Sally Donovan stared at her boss's closed office door with a worried expression on her face. Lestrade had stormed off in a huff when he found that crucial evidence on their current case hadn't been processed; and well, he was quite right to be pissed off at Anderson's incompetence. But his anger, his rage was well out of line in response to the issue at hand.

That aside, the DI had been on edge for months; this was not an isolated incident. Sally and Anderson had had several chats about how the guv was behaving and neither felt they could approach him. The chat around the water cooler was the same.

Sally had even gone as far as broaching the subject with John Watson, despite his general dislike for her. He did listen, a frown deepening across his face the entire time. He also had tried on several occasions to get Greg to open up and talk about how he was feeling to no avail. Watson left it, saying to Sally that it was bound to pass soon; just that he needed some time. 

Sally, staring at the closed door, wasn't convinced.

Fumbling about in her desk, she located a cream coloured business card. It had been passed along to her in the strictest confidence and she had been advised to send a message if it ever appeared Greg were ever in need of assistance or if he was in danger.

Sally felt this situation fell under both categories. She picked up her mobile and composed a text. 

\- - - -

Greg sat in his office, his head in his hands. He couldn't remember the last time he had a decent night's sleep, nor could he remember when he last felt in control of his emotions. He was miserable and depressed, and as a result was anxious that his emotional state was starting to compromise his work. 

No one had said anything to him (yet), but there was no mistaking the pitying glances he was still receiving. John had tried on several occasions to get him talking over a few pints, but what was there to say? That he was depressed and grieving? What was talking about it going to achieve. His mum would still be dead either way.

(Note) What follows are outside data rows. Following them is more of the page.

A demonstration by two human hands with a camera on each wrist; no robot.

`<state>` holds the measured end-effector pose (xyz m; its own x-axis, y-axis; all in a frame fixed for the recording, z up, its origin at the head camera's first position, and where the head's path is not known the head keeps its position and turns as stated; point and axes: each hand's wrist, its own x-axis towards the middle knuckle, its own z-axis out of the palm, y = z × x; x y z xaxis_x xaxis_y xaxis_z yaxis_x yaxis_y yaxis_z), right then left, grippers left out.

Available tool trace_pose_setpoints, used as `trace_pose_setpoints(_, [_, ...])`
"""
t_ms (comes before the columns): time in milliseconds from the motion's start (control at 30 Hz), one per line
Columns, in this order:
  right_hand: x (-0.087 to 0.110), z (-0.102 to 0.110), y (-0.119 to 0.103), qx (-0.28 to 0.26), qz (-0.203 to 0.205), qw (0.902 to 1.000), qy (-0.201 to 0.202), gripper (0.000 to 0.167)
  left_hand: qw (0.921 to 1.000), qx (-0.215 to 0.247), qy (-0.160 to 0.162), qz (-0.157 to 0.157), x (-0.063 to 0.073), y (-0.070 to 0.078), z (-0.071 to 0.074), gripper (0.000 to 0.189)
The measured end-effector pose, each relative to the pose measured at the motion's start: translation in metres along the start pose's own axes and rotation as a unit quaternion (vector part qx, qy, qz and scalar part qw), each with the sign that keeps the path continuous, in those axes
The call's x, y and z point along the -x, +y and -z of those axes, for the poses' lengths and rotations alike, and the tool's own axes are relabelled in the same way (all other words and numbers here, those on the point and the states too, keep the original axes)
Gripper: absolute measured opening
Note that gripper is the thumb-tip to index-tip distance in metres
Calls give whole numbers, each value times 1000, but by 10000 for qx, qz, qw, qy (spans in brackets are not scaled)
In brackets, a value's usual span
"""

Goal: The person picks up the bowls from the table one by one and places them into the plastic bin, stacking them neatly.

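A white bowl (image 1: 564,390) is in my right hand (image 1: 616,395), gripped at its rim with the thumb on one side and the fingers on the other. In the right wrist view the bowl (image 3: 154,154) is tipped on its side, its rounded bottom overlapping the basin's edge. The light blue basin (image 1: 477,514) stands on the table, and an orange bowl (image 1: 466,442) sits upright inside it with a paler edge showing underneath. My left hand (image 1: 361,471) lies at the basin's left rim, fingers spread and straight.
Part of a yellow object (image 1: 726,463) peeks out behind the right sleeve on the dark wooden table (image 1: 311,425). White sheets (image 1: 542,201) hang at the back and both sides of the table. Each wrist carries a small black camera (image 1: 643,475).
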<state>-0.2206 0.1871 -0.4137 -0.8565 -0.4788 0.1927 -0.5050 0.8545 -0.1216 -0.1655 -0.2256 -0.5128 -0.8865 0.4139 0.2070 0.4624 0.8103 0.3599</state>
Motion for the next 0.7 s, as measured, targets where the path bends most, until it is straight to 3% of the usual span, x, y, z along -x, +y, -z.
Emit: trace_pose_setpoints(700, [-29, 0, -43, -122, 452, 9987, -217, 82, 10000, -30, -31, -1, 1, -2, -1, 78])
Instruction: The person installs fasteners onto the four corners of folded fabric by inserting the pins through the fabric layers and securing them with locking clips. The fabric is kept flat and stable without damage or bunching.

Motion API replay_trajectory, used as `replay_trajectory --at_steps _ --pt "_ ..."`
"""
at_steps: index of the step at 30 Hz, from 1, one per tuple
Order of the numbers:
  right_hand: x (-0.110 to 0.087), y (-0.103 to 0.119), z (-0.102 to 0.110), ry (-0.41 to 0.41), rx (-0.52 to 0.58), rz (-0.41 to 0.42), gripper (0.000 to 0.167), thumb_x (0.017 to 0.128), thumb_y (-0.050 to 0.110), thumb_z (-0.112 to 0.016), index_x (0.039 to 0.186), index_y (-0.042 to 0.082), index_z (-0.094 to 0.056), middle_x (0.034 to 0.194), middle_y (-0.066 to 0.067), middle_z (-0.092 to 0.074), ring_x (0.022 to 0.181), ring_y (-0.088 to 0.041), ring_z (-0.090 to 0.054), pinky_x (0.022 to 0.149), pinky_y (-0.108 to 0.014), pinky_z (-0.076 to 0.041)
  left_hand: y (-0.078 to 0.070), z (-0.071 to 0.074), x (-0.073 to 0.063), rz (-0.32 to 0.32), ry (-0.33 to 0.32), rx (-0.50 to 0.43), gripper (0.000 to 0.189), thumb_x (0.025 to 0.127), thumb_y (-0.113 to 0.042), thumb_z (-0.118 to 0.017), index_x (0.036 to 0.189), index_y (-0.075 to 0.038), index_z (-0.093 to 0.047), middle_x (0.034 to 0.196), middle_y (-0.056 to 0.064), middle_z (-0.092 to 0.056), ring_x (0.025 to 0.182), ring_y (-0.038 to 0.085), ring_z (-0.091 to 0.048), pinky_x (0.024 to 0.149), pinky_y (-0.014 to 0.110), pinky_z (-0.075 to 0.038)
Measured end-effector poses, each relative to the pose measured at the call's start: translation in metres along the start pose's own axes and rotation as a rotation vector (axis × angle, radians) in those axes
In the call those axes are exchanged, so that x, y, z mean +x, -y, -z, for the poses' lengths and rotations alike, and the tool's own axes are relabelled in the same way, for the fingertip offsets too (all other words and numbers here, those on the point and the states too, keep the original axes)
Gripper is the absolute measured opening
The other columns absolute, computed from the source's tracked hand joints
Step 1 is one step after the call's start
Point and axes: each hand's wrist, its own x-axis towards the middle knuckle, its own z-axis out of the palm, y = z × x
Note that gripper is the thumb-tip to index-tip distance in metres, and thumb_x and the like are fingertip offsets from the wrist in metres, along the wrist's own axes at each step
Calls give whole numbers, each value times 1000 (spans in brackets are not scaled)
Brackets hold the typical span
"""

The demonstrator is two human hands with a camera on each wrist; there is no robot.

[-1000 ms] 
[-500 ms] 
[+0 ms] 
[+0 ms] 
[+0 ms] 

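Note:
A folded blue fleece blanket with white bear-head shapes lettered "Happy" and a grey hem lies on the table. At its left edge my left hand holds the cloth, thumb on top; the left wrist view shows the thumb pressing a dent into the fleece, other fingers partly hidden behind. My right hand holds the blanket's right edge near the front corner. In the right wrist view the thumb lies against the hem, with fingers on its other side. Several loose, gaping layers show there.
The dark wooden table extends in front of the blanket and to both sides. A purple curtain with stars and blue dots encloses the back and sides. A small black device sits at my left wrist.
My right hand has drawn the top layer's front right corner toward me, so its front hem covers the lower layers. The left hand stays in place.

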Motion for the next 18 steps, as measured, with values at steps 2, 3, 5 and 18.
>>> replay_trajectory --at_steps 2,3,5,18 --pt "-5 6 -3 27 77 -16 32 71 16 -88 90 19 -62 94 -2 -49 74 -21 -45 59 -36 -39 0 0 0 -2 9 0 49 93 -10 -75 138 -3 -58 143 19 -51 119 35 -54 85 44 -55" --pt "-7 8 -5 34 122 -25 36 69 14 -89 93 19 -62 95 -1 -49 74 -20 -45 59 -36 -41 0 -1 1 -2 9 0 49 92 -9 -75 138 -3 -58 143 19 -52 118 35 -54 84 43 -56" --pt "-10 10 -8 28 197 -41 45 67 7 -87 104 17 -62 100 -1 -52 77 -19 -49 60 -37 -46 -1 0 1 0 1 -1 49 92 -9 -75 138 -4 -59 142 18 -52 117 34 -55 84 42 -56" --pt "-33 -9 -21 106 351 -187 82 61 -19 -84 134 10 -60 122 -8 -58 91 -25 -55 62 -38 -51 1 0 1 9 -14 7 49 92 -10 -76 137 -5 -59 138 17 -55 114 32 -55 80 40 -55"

And now he'd gone and snapped at Anderson in front of everyone, and he was expecting to be called in front of the chief super at any moment. This was certainly, as John would put it, a bit not good.

His mobile pinged and he picked it up, expecting it to be Anderson grovelling or communicating that the evidence had indeed been processed. Instead, it was a text from his sister. She was the last person that Greg wanted to deal with right now. With a resigned sigh, he opened the message and immediately regretted it.

It was a picture of the headstone, completed with his mother's birth and death dates, as if those two dates weren't forever imprinted upon his heart and soul. Well, at least he wasn't hearing about it first hand on Facebook, like he had so many other things, he thought.

His mobile pinged again.

Well, he had spoken too soon.

Why couldn't she keep this private? No one needed to see this; what was she trying to do, garner more sympathy? It was enraging and the more that he thought it over, the angrier he got. He rose and began to pace back and forth in his office, his temper flaring.

What was she trying to prove? That she was the perfect, devoted daughter? That she had been there when he had been unable to? To show a few hundred faces on the internet what loving and dutiful children do? Still pacing, Greg raked his hand through his hair, tugging on the grey strands in irritation.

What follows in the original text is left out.